What to produce:
Print the complete listing so that it matches the original exactly.

(Input data Opens)

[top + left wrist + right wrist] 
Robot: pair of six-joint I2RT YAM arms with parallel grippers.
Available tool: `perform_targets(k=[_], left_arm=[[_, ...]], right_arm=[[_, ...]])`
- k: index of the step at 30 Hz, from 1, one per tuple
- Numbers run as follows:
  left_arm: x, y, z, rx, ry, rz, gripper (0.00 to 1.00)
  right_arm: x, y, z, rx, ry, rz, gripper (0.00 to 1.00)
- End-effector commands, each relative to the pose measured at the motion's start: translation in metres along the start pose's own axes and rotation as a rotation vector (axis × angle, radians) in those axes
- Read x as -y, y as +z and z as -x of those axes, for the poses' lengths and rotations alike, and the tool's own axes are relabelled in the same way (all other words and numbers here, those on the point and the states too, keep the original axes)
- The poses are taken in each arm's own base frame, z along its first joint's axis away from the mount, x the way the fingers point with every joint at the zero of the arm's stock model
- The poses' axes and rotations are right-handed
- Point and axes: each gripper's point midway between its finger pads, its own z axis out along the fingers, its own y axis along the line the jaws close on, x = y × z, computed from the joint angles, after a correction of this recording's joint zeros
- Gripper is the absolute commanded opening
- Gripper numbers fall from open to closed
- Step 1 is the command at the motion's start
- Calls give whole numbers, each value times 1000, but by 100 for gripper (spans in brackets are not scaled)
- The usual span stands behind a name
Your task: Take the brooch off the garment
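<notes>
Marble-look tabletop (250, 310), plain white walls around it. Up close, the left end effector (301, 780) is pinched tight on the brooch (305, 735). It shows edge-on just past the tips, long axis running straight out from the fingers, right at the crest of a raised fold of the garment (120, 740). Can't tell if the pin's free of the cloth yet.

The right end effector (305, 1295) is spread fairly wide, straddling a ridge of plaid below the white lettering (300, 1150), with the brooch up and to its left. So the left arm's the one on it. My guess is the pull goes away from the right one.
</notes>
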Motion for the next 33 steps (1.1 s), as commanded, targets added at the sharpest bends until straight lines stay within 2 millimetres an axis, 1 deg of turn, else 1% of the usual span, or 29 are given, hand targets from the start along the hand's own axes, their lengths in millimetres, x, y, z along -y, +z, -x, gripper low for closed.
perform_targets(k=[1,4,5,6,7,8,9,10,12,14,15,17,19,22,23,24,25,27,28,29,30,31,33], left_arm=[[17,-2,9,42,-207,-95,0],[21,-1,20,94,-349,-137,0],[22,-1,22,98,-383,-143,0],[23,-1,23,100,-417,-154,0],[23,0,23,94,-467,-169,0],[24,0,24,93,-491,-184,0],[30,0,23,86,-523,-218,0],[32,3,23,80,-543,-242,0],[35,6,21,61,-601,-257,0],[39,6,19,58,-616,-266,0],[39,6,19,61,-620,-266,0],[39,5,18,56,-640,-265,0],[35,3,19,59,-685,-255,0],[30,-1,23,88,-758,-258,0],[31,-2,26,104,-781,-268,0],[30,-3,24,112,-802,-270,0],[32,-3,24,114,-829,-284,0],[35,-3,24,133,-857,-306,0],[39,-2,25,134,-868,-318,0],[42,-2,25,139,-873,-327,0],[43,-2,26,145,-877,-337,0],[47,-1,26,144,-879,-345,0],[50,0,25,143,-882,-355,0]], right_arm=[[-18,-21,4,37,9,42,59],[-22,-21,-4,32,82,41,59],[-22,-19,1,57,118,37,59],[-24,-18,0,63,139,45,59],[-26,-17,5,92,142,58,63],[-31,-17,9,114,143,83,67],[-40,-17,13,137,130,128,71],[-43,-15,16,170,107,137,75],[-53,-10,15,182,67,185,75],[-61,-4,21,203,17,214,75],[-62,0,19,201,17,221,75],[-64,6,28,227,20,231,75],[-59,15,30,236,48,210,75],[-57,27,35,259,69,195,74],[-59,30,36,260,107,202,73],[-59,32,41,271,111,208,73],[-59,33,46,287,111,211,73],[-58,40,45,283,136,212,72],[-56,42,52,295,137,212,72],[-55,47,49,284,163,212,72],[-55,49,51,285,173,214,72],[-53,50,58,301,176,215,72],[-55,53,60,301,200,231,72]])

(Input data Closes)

Result of the exercise:
[top + left wrist + right wrist] 
Robot: pair of six-joint I2RT YAM arms with parallel grippers.
Available tool: `perform_targets(k=[_], left_arm=[[_, ...]], right_arm=[[_, ...]])`
- k: index of the step at 30 Hz, from 1, one per tuple
- Numbers run as follows:
  left_arm: x, y, z, rx, ry, rz, gripper (0.00 to 1.00)
  right_arm: x, y, z, rx, ry, rz, gripper (0.00 to 1.00)
- End-effector commands, each relative to the pose measured at the motion's start: translation in metres along the start pose's own axes and rotation as a rotation vector (axis × angle, radians) in those axes
- Read x as -y, y as +z and z as -x of those axes, for the poses' lengths and rotations alike, and the tool's own axes are relabelled in the same way (all other words and numbers here, those on the point and the states too, keep the original axes)
- The poses are taken in each arm's own base frame, z along its first joint's axis away from the mount, x the way the fingers point with every joint at the zero of the arm's stock model
- The poses' axes and rotations are right-handed
- Point and axes: each gripper's point midway between its finger pads, its own z axis out along the fingers, its own y axis along the line the jaws close on, x = y × z, computed from the joint angles, after a correction of this recording's joint zeros
- Gripper is the absolute commanded opening
- Gripper numbers fall from open to closed
- Step 1 is the command at the motion's start
- Calls give whole numbers, each value times 1000, but by 100 for gripper (spans in brackets are not scaled)
- The usual span stands behind a name
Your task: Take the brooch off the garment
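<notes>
Marble-look tabletop (250, 310), plain white walls around it. Up close, the left end effector (301, 780) is pinched tight on the brooch (305, 735). It shows edge-on just past the tips, long axis running straight out from the fingers, right at the crest of a raised fold of the garment (120, 740). Can't tell if the pin's free of the cloth yet.

The right end effector (305, 1295) is spread fairly wide, straddling a ridge of plaid below the white lettering (300, 1150), with the brooch up and to its left. So the left arm's the one on it. My guess is the pull goes away from the right one.
</notes>
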Motion for the next 33 steps (1.1 s), as commanded, targets added at the sharpest bends until straight lines stay within 2 millimetres an axis, 1 deg of turn, else 1% of the usual span, or 29 are given, hand targets from the start along the hand's own axes, their lengths in millimetres, x, y, z along -y, +z, -x, gripper low for closed.
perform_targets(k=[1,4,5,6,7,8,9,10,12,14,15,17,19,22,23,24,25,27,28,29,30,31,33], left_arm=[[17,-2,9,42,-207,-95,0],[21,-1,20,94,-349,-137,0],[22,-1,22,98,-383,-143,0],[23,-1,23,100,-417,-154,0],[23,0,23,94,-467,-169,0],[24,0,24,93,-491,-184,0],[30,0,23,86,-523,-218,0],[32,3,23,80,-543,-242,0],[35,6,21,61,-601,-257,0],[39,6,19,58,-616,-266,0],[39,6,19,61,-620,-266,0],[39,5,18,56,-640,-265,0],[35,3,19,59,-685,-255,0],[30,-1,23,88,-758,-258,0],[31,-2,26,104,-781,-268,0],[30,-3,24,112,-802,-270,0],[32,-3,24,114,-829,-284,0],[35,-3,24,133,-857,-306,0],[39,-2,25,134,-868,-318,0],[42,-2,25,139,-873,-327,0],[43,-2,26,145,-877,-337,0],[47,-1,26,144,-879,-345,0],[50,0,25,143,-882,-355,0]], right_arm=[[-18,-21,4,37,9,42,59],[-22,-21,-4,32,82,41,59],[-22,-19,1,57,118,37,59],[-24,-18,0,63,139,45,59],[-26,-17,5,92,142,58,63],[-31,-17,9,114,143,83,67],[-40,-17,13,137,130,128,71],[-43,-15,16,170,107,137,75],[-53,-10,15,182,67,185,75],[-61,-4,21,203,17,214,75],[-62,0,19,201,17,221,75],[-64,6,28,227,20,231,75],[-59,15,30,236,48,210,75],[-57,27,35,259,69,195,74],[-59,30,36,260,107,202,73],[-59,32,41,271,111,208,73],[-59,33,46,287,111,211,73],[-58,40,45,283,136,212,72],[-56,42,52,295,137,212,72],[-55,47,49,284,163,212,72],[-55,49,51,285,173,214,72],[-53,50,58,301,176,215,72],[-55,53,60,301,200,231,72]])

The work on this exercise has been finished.